Below are some of the most notable attacks.

Mastercard and Visa

Mastercard was the first credit-card company to come under attack by hackers, and attacks on Visa soon followed – both launched in retaliation for the companies’ refusal to process donations to WikiLeaks. At various points Wednesday, parts or all of their websites were down, MSNBC reported.

NPR reported Thursday that WikiLeaks’ payment processor, Iceland's DataCell ehf, is preparing to sue both companies for their decision to block the funds, which it claimed is costing the company money.

"It's difficult to believe that such a large company as Visa can make a political decision," [CEO Andreas] Fink said in a telephone interview from Switzerland. In an earlier statement, his company had defended the WikiLeaks, saying that "it is simply ridiculous to think WikiLeaks has done anything criminal."

Paypal

Paypal, which stopped accepting payments for donations to WikiLeaks, was another one of the early victims of hacker attacks. Its blog was down earlier in the week and its main website was inaccessible for several hours Wednesday, according to Computer World. Access was sporadic into Thursday morning. Because Paypal relies on people being able to log in to its site, the company is taking a financial hit from the attacks.

According to Reuters, a spokesman for the group of hackers confirmed that it was executing attacks on Paypal, among others.

Swiss bank Postfinance

The Swiss bank Postfinance, a financial branch of the Swiss postal system, has been struggling to stay online as well after it shut down one of the key WikiLeaks bank accounts.

According to Fox News, Postfinance spokesman Alex Josty said the website “buckled under a barrage of traffic” on Tuesday but that the attacks have eased up. "It was very, very difficult, then things improved overnight," he told the AP. "But it's still not entirely back to normal."

Swedish government

Reuters reported that the Swedish government’s website was down overnight Wednesday.

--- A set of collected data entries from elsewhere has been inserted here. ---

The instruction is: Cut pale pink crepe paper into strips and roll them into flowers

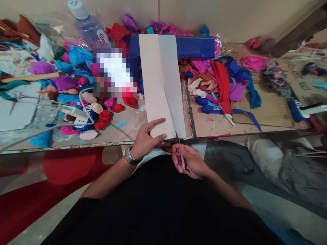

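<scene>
A long strip of pale paper or thin card [159,81] reaches from the table's front edge toward the back. It has a lengthwise crease or cut, with a peach-toned left side and a greyer right side. My left hand [148,137], with a metal watch on the wrist, holds the near left end, thumb and index finger lying over the surface. My right hand [191,160] is closed round pink-handled scissors [181,159]. Their blades point away from me and meet the near edge of the paper by the lengthwise line. Some fingers of both hands are hidden.
Crumpled coloured paper [76,58] covers the left side, near a clear bottle [89,25] and a white cable [51,128]. A blue box [196,47] lies behind the strip. To the right are a red strip [222,85], more scraps and a pin-studded grey cushion [276,78].
</scene>
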A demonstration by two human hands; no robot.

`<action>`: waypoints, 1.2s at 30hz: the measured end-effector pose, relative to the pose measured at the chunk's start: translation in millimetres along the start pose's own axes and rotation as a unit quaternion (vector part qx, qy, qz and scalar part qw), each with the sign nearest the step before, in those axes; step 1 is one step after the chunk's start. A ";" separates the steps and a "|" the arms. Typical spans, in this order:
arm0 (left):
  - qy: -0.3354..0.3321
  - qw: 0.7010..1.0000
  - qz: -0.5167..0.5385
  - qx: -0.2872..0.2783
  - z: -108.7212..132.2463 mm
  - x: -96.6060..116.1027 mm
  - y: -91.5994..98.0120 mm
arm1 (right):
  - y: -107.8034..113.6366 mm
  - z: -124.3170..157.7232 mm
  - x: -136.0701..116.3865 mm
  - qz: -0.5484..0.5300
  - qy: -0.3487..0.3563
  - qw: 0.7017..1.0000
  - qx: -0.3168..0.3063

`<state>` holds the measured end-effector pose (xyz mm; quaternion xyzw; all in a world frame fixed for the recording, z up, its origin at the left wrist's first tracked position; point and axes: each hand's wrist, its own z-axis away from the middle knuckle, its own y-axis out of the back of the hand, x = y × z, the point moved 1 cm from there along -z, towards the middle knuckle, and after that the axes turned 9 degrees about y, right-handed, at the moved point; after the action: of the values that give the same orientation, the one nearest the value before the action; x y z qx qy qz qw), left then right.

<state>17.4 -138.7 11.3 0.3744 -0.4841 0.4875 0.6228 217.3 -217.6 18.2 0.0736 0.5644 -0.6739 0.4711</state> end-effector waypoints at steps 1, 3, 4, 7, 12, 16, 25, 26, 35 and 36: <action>0.000 1.000 -0.001 0.000 0.1 -0.4 0.0 | 0.1 0.0 0.2 -0.001 0.000 1.000 -0.001; 0.000 1.000 -0.002 0.002 0.5 -0.4 0.0 | 0.4 -0.2 0.4 -0.004 0.000 1.000 -0.002; -0.001 1.000 -0.001 0.003 0.7 0.0 -0.1 | 0.7 -0.3 0.6 -0.006 0.001 1.000 -0.003; -0.002 1.000 -0.004 0.007 1.2 2.4 -0.3 | 1.4 -0.4 0.8 -0.010 0.002 1.000 -0.003; -0.003 1.000 -0.008 0.007 1.4 5.1 -0.9 | 1.0 0.1 0.3 -0.004 -0.001 1.000 -0.006; -0.002 1.000 -0.013 0.003 1.4 3.4 -0.5 | 0.6 0.4 -0.5 -0.003 -0.001 1.000 -0.005; -0.001 1.000 -0.016 0.003 1.2 -2.4 1.0 | 0.2 1.0 0.3 -0.002 0.001 1.000 -0.004; -0.003 1.000 -0.016 0.003 1.3 -2.1 0.9 | 0.2 0.8 0.4 -0.002 0.003 1.000 -0.004; -0.001 1.000 -0.015 -0.003 7.1 8.1 -2.4 | -2.1 -0.7 -2.2 -0.003 0.017 1.000 -0.001; 0.001 1.000 -0.016 -0.005 8.2 9.4 -2.9 | -2.5 -1.2 -2.9 -0.002 0.017 1.000 0.000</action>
<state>18.8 -144.7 22.5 0.3784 -0.4803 0.4750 0.6329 216.5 -215.2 21.3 0.0840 0.5721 -0.6736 0.4604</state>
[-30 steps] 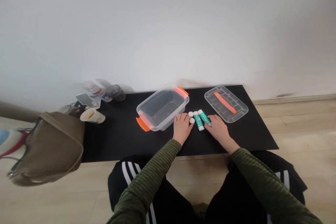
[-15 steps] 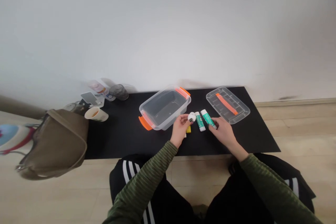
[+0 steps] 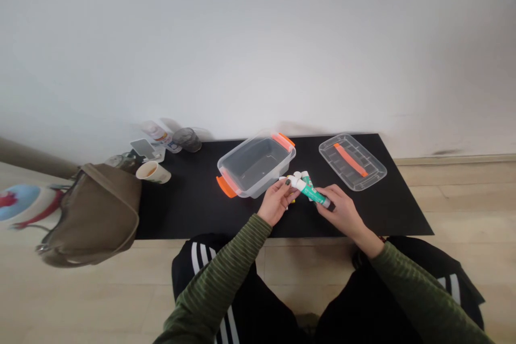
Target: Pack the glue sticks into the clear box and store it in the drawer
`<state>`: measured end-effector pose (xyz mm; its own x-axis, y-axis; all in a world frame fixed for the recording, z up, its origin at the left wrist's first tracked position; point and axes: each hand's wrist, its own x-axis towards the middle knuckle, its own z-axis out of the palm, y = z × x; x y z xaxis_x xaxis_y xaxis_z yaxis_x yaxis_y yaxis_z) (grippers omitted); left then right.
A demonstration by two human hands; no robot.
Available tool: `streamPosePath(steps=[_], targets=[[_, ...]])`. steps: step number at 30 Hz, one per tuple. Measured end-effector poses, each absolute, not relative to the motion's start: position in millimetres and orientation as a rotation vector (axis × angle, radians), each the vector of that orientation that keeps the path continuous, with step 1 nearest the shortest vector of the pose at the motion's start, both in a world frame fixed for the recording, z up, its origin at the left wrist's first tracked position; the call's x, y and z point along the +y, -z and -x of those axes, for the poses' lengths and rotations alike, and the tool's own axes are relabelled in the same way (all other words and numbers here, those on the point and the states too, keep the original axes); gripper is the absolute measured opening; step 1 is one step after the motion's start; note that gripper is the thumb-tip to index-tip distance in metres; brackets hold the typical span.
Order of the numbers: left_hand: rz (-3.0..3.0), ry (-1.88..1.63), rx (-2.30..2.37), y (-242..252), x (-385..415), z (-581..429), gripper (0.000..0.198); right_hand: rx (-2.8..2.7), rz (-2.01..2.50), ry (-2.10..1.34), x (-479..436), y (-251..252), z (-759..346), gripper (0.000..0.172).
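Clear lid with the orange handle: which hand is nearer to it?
Right. The right hand is just below the lid in view; the left hand is farther left, beside the clear box.

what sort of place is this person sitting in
Probably a plain indoor room, perhaps in a home or an office; the view doesn't settle which. A low black table stands by a bare white wall, over a pale floor that looks like wood or tile.
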<state>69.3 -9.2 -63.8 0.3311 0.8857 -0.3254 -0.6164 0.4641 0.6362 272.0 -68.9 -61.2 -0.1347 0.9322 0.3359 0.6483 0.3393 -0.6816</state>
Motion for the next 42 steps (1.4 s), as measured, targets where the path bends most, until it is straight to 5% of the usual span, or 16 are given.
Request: streamPosePath(steps=[21,31,42], targets=[[-0.53,-1.046,0.765,56,-14,-70,0.036,-1.815,1.407,-0.412,-73,55,-273,0.03],[-0.653,-1.034,0.788,52,-16,-67,0.037,-1.586,1.374,-0.708,-74,57,-273,0.025],[-0.767,-1.0,0.807,60,-15,-63,0.036,-1.2,1.393,-1.221,-72,69,-272,0.043]])
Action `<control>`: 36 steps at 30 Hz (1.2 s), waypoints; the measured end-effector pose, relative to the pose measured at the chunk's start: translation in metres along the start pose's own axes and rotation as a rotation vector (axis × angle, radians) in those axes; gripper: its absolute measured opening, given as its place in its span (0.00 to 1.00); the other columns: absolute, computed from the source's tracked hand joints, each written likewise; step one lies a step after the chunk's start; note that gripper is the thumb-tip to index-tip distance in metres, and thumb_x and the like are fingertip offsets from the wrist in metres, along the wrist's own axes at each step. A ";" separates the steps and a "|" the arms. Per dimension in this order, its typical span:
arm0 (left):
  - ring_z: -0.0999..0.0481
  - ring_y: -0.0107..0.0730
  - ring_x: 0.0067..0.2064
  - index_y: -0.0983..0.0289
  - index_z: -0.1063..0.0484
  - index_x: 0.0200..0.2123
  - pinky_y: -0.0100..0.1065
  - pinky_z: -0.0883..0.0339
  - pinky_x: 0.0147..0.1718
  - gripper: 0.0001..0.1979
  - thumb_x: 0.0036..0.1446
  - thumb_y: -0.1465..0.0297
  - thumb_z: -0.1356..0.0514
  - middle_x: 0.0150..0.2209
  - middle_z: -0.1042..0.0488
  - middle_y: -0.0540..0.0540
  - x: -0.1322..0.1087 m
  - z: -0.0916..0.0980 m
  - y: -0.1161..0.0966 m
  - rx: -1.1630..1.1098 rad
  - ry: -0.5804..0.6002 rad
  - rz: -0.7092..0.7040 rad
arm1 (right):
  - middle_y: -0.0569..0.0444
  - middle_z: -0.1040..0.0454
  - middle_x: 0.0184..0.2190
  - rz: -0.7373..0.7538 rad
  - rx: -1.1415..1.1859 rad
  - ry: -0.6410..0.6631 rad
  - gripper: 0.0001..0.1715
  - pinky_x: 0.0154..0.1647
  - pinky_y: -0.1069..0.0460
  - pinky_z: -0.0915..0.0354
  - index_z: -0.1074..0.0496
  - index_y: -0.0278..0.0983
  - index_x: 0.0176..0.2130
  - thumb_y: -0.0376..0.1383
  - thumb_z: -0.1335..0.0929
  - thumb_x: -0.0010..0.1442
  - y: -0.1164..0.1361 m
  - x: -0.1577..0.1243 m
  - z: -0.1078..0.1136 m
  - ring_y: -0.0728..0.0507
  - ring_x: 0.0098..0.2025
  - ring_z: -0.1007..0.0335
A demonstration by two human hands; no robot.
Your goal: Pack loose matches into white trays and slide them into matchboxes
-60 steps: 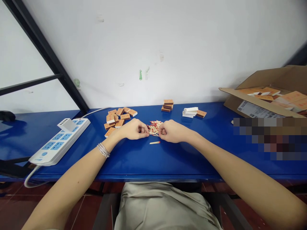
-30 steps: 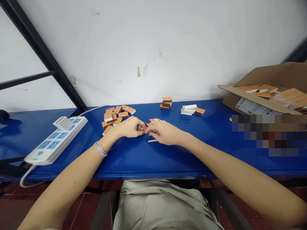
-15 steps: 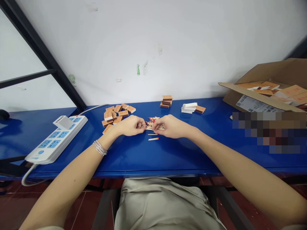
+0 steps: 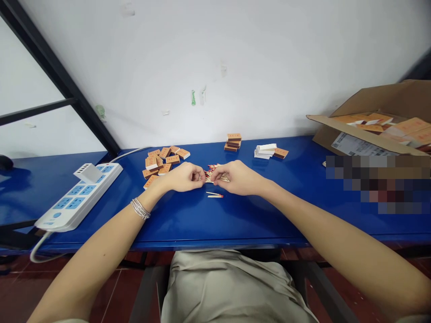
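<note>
A heap of red-tipped matches (image 4: 209, 175) lies on the blue table between my two hands. My left hand (image 4: 185, 176) is closed at the left side of the heap, its curled fingers and thumb pressed together around matches that are mostly hidden. From the right, my right hand (image 4: 237, 177) pinches at the heap with thumb and forefinger; matchsticks show behind and under those fingers. How many either hand holds cannot be made out. A few loose matches (image 4: 214, 196) lie just in front of the heap, nearer to me.
Orange matchboxes (image 4: 164, 168) are piled behind my left hand. A small matchbox stack (image 4: 233, 142) stands near the wall, with white trays (image 4: 264, 151) to its right. A power strip (image 4: 81, 195) lies at the left, an open carton (image 4: 363, 134) of matchboxes at the right.
My right hand has shifted slightly left, closer to my left hand. The loose match nearest the heap now lies tilted and closer to the others.
</note>
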State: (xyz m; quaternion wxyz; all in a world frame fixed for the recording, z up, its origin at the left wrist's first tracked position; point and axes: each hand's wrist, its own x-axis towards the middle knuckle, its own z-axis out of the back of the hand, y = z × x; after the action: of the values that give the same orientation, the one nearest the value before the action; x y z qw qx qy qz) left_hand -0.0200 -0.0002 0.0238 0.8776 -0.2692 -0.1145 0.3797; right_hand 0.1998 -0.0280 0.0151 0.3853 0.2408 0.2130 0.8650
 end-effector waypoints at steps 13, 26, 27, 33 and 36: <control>0.37 0.21 0.22 0.68 0.25 0.32 0.24 0.42 0.22 0.07 0.51 0.69 0.39 0.21 0.32 0.48 0.001 -0.005 0.000 -0.146 -0.086 -0.029 | 0.54 0.19 0.33 -0.120 -0.018 -0.030 0.08 0.35 0.54 0.35 0.21 0.37 0.36 0.36 0.30 0.55 -0.009 0.004 -0.002 0.48 0.32 0.27; 0.34 0.22 0.24 0.70 0.25 0.34 0.25 0.41 0.24 0.11 0.56 0.65 0.39 0.26 0.25 0.53 0.002 -0.015 -0.006 -0.198 -0.144 -0.117 | 0.56 0.21 0.27 -0.092 0.175 -0.102 0.08 0.32 0.55 0.36 0.23 0.36 0.32 0.37 0.31 0.56 -0.005 0.004 -0.003 0.50 0.28 0.29; 0.35 0.22 0.24 0.70 0.24 0.34 0.25 0.41 0.24 0.12 0.56 0.65 0.39 0.27 0.25 0.53 0.003 -0.015 -0.005 -0.191 -0.127 -0.116 | 0.56 0.21 0.27 -0.097 0.165 -0.077 0.07 0.32 0.55 0.36 0.23 0.36 0.31 0.36 0.31 0.55 -0.005 0.004 -0.002 0.50 0.27 0.29; 0.39 0.21 0.22 0.68 0.21 0.34 0.25 0.44 0.23 0.14 0.59 0.63 0.40 0.23 0.27 0.51 0.001 -0.015 0.000 -0.078 -0.006 -0.154 | 0.55 0.21 0.28 -0.093 0.063 0.045 0.06 0.32 0.55 0.37 0.22 0.36 0.31 0.35 0.31 0.55 -0.005 0.003 -0.003 0.49 0.28 0.30; 0.38 0.21 0.22 0.67 0.20 0.33 0.25 0.43 0.23 0.12 0.58 0.64 0.39 0.22 0.28 0.50 0.000 -0.012 -0.001 -0.004 0.019 -0.176 | 0.55 0.20 0.29 -0.074 0.060 0.090 0.06 0.31 0.55 0.38 0.22 0.36 0.32 0.34 0.30 0.54 -0.005 0.003 -0.005 0.49 0.28 0.29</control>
State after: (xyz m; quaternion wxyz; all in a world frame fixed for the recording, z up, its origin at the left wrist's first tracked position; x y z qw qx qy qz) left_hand -0.0148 -0.0058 0.0147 0.9081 -0.2635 -0.1304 0.2983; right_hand 0.1982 -0.0234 0.0093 0.3998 0.2053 0.2648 0.8532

Sweden has issued an arrest warrant for Assange.

The New York Times also reported that the websites of the Swedish prosecutor’s office and the lawyer representing the women involved in the accusations against Assange were down at various points. (Editor's note: The original version used the term "charges" when it should have used "accusations.")

Sarah Palin

Former vice presidential candidate Sarah Palin has been a vocal critic of WikiLeaks, and hackers are fighting back. Computer World UK reported that her personal website was down Thursday morning local time and in an email to ABC news, said that her and her husband’s credit card information had been hacked.

The attacks come only a week after Palin … said the Wikileaks founder, Julian Assange, should be hunted down in the way armed forces target the Taliban and Al-Qaeda.

In an outburst on Facebook, Palin had branded Assange “an anti-American operative with blood on his hands”.

After the attack on her site, Palin wrote: “This is what happens when you exercise the First Amendment and speak against [Assange’s] sick, un-American espionage efforts.”

Hackers have also hit websites belonging to WikiLeaks critics such as US Sen. Joe Lieberman, an independent from Connecticut, according to Computer World.